During the first year, fellows have intensive exposure to inpatient and outpatient gastroenterology, hepatology and nutrition. They develop skills in relevant procedures and are exposed to both liver and bowel transplantation and adult gastroenterology. In their second and third years, aside from weekly clinics, fellows focus on an academic research pursuit. They are expected to complete relevant course work and academic requirements for training and to prepare a research project from start to finish. During the fellowship, they are expected to present their work locally and are encouraged to present at national meetings. Fellows will develop the skills necessary to become independent academic pediatric gastroenterologists with active research programs.
Fellows gain expertise in inpatient and outpatient patient care, consultative services and gastroenterological and hepatic procedures. Fellows also participate in subspecialty clinics (i.e., IBD, motility, hepatology, transplant and bowel rehabilitation) and adult gastroenterology care at the University of Washington Medical Center. Throughout the program, fellows have their own continuity clinic, where they are the continuity provider for outpatient pediatric gastroenterology patients. The fellows prepare and give talks in multiple formats and information settings, and lead multi-specialty conferences.
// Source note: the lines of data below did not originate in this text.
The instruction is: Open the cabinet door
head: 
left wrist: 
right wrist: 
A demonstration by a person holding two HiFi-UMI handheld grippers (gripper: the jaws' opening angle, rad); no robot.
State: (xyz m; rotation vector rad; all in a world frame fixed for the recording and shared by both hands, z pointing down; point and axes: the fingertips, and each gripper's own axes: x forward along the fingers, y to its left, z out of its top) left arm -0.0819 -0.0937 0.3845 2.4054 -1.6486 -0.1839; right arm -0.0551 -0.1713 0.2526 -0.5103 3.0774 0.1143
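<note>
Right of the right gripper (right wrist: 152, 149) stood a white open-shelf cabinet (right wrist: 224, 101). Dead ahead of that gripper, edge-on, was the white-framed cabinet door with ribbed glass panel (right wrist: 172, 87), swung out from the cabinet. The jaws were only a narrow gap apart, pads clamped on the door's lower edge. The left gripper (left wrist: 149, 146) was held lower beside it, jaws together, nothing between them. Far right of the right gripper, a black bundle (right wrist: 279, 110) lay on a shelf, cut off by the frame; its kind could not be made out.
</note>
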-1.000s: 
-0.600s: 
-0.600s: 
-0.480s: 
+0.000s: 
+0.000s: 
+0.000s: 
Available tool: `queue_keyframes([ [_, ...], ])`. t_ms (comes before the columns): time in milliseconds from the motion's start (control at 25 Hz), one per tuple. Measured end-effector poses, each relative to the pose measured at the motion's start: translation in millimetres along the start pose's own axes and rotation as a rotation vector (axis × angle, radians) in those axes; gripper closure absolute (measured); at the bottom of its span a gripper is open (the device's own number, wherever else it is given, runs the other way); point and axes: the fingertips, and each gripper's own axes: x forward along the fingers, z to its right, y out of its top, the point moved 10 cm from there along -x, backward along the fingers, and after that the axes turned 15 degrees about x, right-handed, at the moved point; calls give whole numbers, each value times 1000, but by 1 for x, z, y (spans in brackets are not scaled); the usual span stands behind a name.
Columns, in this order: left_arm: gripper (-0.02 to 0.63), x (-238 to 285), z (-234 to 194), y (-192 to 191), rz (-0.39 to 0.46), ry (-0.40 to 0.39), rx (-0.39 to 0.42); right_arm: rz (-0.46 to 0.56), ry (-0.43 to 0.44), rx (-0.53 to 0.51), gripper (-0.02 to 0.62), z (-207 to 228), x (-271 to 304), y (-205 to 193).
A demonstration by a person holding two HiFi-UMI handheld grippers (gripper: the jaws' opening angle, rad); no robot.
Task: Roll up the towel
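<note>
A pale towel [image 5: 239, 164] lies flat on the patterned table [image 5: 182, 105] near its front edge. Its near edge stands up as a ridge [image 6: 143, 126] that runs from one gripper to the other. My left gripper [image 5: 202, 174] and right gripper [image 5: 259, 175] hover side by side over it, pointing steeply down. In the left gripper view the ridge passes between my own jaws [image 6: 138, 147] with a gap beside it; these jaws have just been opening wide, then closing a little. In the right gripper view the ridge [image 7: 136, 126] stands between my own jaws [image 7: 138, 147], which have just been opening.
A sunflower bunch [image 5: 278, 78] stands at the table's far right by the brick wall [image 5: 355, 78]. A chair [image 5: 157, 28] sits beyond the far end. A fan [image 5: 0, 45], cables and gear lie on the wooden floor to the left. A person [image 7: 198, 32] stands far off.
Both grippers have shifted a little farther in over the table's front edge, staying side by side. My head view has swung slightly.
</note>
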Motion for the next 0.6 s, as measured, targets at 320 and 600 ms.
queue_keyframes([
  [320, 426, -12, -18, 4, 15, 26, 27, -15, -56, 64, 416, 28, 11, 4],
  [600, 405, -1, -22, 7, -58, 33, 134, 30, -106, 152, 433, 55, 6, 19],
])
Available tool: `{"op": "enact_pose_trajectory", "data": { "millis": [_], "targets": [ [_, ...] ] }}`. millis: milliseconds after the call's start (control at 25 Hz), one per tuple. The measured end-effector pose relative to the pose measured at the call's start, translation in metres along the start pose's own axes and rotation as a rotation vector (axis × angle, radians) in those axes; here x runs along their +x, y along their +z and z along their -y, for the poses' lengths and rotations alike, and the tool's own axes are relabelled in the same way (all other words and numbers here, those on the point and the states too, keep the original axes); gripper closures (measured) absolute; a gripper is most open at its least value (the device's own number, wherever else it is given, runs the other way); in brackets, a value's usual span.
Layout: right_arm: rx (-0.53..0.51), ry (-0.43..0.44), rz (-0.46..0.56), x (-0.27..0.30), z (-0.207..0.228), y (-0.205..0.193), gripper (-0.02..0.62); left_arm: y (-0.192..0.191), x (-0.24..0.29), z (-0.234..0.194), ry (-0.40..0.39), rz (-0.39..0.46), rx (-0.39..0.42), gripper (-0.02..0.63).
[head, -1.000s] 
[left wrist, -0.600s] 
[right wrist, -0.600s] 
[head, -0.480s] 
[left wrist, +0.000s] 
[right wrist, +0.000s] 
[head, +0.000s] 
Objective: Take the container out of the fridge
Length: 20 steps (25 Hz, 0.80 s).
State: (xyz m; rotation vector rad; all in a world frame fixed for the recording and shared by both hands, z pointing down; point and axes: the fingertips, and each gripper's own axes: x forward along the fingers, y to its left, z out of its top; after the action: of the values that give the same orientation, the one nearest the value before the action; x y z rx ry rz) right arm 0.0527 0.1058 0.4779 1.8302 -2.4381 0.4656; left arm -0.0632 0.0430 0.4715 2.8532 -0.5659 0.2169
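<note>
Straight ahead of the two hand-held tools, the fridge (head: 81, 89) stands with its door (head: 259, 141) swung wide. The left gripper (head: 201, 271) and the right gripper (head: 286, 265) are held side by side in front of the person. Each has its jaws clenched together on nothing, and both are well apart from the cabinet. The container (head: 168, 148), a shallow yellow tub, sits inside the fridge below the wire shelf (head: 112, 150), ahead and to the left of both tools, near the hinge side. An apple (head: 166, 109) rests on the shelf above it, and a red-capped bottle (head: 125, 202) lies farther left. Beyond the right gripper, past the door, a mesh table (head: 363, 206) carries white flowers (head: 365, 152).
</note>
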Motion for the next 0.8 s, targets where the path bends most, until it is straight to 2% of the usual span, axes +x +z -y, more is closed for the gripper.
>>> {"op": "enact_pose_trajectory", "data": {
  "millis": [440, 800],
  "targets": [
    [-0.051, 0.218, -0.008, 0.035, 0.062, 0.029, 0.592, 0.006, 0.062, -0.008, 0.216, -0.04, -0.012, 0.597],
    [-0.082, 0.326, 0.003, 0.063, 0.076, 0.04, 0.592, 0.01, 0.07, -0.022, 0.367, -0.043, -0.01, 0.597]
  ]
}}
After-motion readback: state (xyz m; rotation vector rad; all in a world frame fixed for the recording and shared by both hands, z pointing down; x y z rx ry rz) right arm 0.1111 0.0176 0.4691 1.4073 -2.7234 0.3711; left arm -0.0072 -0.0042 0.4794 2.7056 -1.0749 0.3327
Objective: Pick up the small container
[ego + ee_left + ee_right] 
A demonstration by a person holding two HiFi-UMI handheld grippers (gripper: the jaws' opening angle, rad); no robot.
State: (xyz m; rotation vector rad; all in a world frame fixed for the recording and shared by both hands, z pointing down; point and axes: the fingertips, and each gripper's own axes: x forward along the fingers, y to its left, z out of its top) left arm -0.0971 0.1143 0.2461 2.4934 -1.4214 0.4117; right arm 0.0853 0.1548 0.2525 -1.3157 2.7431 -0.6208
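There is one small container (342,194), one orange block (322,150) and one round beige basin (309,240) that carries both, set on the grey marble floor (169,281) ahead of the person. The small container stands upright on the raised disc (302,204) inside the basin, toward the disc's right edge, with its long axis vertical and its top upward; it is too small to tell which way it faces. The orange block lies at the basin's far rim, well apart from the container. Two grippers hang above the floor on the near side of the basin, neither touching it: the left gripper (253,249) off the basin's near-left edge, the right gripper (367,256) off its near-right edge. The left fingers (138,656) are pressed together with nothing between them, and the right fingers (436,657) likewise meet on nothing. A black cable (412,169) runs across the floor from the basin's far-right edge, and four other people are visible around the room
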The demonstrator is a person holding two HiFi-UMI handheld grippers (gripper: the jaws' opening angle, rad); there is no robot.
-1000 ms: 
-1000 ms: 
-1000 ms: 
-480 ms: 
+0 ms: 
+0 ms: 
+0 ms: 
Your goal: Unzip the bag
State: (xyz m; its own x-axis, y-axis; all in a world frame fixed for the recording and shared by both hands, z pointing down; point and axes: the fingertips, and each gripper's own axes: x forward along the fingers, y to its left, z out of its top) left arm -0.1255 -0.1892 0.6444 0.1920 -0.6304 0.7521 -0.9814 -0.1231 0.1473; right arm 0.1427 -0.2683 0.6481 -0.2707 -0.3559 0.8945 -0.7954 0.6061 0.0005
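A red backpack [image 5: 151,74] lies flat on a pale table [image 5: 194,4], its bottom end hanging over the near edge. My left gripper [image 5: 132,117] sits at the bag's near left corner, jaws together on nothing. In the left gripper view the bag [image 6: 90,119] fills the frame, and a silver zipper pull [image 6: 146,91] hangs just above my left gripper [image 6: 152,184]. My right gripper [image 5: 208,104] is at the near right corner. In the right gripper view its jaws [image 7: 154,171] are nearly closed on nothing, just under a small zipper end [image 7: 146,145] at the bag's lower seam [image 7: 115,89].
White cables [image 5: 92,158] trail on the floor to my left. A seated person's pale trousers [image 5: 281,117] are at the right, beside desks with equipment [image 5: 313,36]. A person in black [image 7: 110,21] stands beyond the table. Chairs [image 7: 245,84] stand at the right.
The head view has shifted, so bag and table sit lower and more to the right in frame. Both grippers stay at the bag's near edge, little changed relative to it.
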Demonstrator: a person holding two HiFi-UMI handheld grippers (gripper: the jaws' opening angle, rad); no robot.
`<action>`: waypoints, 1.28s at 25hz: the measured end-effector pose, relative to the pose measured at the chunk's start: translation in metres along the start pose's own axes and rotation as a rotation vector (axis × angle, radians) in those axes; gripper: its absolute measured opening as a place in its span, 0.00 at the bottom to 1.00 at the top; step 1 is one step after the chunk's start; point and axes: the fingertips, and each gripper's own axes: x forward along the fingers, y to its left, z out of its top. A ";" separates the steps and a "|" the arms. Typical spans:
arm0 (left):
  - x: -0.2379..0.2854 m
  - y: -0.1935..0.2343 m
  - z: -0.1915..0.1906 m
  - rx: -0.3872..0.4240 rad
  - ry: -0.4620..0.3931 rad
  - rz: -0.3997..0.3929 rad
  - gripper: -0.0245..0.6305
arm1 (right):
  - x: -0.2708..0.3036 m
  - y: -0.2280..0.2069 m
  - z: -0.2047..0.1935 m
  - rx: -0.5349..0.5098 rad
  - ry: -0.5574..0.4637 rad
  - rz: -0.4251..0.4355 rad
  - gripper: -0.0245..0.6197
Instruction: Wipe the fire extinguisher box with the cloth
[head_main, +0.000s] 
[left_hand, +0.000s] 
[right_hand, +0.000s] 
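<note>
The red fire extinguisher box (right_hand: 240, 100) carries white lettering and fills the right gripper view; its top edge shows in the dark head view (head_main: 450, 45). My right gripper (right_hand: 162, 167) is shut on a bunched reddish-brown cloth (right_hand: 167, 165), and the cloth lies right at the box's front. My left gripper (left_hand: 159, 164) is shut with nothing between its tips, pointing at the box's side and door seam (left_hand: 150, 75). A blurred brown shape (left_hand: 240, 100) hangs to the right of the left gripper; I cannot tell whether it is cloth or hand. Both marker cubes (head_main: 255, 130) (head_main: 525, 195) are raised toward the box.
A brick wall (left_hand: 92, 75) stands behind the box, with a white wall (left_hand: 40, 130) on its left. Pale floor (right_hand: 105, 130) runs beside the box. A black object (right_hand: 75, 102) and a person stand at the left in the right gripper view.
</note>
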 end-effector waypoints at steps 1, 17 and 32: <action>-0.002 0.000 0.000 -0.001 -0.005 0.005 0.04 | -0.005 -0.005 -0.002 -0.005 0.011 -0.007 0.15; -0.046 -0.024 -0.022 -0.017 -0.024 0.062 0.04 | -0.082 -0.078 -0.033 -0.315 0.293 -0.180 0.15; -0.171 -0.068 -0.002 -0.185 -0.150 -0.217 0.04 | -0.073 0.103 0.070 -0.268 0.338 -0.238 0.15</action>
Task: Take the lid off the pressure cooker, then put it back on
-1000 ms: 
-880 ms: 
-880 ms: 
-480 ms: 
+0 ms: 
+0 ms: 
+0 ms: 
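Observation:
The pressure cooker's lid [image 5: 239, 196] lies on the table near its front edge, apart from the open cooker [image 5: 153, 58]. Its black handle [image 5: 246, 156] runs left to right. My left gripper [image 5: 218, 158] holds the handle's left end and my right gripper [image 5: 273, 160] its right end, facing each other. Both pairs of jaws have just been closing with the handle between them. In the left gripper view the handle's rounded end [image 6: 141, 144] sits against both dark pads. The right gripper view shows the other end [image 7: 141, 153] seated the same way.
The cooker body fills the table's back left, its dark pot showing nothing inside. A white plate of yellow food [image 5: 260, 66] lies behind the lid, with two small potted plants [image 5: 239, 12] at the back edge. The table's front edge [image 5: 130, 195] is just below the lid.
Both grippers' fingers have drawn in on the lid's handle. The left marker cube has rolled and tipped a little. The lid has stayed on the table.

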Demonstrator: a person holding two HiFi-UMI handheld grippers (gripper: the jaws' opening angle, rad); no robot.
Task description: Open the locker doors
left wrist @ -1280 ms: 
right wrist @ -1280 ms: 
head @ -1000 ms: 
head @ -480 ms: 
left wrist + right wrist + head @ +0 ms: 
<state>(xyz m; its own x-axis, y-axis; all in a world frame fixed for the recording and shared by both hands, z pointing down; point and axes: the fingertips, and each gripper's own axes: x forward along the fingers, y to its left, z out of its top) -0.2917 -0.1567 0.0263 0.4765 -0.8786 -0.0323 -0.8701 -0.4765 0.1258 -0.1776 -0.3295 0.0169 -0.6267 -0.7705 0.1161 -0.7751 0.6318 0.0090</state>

Research opportunities for a training fellow are limitless. Within our division we are currently doing clinical research in transplantation, hepatitis and other hepatopathies, inflammatory bowel disease and abdominal pain, and basic research in hepatic metabolism. Collaborative researchers at our affiliate institutions in gastroenterology have active programs in hepatobiliary disease, hepatitis, inflammatory bowel disease, motility disorders, and the immunologic basis of gastrointestinal disease; they also do basic science research in the pathophysiological and biochemical basis of these diseases.